_PROBLEM TO SOLVE_
All lines with the word "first" must be pulled from the entries below.

_INFORMATION SHOWN_
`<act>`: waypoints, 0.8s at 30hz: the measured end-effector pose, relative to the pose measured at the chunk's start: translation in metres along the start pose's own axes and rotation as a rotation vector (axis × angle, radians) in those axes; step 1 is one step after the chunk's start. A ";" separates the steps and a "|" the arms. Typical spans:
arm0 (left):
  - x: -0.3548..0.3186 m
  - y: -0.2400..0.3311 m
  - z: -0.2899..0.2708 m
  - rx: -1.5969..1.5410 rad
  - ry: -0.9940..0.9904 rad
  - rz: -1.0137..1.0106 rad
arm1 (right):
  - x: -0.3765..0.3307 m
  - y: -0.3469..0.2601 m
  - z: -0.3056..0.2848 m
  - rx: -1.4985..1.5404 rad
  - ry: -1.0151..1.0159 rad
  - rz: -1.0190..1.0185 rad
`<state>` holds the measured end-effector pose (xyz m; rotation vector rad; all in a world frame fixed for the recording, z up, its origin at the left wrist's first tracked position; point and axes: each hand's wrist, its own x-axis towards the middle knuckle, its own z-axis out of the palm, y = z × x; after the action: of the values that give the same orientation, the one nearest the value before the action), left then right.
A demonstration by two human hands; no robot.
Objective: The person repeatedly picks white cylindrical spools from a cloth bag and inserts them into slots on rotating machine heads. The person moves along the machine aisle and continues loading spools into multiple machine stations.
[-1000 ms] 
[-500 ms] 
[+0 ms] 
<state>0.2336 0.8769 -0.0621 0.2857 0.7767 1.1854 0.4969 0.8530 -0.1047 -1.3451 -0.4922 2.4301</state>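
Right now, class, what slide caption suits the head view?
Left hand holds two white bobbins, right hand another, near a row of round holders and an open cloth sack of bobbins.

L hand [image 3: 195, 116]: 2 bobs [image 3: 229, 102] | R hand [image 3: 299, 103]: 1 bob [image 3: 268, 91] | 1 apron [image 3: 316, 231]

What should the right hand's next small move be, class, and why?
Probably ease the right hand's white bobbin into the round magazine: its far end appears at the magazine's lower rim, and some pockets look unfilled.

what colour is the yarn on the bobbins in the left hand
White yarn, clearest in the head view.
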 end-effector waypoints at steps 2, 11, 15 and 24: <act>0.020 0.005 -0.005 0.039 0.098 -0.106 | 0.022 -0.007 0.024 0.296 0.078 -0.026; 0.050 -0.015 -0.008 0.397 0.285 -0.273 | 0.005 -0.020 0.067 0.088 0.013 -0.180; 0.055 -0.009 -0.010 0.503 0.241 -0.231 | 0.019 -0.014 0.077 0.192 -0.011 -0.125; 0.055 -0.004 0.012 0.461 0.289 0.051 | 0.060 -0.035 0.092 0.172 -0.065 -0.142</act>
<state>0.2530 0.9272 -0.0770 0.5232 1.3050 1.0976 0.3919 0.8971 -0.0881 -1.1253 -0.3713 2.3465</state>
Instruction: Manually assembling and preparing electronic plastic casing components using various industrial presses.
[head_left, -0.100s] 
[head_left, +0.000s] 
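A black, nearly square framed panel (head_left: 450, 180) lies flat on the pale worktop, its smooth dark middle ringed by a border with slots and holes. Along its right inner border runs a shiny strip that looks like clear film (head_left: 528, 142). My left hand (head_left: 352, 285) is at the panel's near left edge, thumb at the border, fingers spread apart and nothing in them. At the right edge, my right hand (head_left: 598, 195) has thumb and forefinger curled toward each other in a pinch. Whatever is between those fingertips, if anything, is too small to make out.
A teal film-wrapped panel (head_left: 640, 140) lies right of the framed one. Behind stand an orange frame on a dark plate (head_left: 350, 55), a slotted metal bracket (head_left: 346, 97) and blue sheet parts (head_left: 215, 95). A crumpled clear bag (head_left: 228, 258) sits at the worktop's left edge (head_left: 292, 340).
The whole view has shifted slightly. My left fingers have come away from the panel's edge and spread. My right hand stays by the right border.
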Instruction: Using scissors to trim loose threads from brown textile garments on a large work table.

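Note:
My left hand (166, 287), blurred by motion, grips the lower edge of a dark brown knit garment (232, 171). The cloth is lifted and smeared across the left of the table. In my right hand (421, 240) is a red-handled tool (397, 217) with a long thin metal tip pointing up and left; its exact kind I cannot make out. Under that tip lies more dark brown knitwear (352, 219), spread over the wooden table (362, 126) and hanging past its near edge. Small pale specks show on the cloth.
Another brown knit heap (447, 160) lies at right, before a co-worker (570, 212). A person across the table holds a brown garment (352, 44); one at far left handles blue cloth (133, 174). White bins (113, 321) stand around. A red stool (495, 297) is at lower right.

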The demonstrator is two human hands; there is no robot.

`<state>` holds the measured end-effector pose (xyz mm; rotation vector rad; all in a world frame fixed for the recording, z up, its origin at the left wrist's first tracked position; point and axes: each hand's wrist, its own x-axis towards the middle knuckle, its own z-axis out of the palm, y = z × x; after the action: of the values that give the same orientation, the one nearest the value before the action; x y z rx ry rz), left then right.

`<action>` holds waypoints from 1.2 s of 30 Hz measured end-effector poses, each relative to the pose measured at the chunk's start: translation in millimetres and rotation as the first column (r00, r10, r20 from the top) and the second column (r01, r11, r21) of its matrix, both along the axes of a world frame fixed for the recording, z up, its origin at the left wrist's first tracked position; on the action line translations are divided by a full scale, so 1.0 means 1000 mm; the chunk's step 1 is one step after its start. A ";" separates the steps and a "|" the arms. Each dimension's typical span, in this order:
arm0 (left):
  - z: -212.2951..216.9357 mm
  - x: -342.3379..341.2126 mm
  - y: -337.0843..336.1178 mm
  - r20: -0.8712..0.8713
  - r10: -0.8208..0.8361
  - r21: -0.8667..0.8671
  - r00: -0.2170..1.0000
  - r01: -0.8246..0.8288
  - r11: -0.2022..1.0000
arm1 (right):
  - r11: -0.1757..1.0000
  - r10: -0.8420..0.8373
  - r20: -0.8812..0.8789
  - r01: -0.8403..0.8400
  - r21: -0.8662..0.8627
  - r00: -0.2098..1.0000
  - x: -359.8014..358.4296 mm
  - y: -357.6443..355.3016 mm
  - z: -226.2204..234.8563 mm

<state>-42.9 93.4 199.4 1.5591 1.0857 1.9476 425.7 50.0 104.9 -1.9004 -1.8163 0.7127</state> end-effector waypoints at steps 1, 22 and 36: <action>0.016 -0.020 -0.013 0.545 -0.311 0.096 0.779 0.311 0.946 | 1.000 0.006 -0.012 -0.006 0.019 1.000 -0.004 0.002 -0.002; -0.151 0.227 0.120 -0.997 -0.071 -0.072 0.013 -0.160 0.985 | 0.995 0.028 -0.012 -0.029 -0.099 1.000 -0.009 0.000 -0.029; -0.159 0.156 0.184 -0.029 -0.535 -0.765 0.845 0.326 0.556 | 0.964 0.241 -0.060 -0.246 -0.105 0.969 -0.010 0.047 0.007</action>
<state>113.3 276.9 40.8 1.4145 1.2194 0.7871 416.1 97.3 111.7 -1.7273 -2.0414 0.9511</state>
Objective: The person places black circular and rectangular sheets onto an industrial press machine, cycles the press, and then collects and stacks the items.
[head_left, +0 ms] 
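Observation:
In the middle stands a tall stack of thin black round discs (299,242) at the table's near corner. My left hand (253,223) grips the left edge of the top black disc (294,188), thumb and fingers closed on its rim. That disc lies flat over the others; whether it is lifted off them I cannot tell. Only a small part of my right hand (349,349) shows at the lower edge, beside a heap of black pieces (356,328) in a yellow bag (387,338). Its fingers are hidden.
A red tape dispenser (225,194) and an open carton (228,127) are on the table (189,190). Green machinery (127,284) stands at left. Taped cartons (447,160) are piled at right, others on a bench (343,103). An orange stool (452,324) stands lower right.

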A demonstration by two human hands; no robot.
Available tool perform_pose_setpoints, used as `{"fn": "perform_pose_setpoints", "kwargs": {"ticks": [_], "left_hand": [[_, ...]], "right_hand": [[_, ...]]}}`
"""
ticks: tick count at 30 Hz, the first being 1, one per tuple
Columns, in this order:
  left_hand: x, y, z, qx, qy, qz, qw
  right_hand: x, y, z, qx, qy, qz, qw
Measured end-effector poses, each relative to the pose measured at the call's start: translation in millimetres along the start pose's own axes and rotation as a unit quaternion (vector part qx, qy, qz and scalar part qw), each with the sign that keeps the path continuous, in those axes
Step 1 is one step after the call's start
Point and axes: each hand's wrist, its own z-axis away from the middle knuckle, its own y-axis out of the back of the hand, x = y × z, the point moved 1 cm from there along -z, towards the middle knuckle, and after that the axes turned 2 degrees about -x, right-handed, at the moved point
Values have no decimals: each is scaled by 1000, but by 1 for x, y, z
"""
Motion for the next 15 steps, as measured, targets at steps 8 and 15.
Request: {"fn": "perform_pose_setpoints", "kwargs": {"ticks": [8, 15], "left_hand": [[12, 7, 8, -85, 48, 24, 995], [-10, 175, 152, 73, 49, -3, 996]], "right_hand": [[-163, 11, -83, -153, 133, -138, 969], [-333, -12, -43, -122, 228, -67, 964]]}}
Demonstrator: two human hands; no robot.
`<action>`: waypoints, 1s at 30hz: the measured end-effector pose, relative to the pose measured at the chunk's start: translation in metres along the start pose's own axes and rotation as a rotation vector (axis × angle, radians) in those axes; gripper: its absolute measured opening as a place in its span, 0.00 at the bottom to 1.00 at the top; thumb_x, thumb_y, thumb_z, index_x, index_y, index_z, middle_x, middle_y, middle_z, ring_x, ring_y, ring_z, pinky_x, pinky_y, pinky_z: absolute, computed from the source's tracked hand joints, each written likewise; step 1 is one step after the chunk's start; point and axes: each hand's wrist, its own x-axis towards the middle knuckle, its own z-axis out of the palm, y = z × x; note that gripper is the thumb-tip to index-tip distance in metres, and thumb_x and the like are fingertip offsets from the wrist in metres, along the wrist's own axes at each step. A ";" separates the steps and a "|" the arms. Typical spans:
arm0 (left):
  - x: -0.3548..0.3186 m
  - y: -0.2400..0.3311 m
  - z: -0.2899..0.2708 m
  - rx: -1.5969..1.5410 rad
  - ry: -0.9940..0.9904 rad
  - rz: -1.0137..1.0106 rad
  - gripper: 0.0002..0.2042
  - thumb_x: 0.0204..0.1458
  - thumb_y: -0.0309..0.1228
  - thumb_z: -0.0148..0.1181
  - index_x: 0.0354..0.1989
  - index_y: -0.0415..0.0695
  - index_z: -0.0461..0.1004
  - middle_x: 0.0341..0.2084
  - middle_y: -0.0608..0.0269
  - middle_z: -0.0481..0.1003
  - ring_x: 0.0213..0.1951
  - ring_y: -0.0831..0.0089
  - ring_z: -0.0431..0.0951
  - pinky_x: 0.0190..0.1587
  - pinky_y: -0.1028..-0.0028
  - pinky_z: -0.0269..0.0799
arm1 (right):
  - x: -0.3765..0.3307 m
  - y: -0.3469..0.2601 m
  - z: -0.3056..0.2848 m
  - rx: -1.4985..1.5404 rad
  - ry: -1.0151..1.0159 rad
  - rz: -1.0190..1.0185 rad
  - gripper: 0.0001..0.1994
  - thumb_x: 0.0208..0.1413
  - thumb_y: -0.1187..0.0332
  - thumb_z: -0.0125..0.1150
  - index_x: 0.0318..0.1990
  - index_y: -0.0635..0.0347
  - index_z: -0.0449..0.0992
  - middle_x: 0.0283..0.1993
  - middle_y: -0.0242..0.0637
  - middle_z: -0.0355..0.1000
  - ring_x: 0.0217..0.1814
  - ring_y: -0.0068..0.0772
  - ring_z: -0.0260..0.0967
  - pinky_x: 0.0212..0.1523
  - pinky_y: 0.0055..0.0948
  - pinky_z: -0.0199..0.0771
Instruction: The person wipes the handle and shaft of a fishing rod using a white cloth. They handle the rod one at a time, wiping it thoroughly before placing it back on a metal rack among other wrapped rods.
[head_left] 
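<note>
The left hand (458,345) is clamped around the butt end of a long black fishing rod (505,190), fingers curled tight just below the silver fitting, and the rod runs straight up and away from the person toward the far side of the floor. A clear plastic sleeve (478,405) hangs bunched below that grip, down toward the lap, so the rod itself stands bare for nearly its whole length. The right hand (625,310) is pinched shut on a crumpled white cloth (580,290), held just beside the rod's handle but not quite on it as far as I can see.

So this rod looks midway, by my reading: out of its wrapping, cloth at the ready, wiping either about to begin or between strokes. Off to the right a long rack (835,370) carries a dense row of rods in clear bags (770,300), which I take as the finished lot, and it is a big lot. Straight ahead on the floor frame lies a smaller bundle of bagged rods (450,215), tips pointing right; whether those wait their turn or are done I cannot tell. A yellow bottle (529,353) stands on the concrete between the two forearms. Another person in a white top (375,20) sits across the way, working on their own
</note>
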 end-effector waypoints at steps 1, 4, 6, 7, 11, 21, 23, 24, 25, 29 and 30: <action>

_YOUR SOLUTION_
`<state>` holds the measured end-effector pose (xyz m; rotation vector rad; all in a world frame fixed for the recording, z up, its origin at the left wrist's first tracked position; point and axes: each hand's wrist, its own x-axis towards the middle knuckle, its own z-axis out of the palm, y = z × x; after the action: of the values that give the same orientation, the one nearest the value before the action), left then right.
`<state>` holds the measured end-effector pose (xyz mm; rotation vector rad; all in a world frame fixed for the recording, z up, its origin at the left wrist's first tracked position; point and axes: each hand's wrist, its own x-axis towards the middle knuckle, its own z-axis out of the palm, y = z × x; after the action: of the values that give the same orientation, the one nearest the value before the action; x y z rx ry rz), left then right.
`<action>` holds waypoints from 1.2 s of 30 Hz measured end-effector poses, each relative to the pose measured at the chunk's start: translation in millimetres and rotation as the first column (r00, r10, r20 from the top) and the second column (r01, r11, r21) of its matrix, both along the axes of a world frame fixed for the recording, z up, its origin at the left wrist's first tracked position; on the action line translations are divided by a full scale, so 1.0 means 1000 mm; the chunk's step 1 is one step after its start. A ";" separates the steps and a "|" the arms. Each dimension's typical span, in this order:
ticks: tick count at 30 Hz, the first being 1, one per tuple

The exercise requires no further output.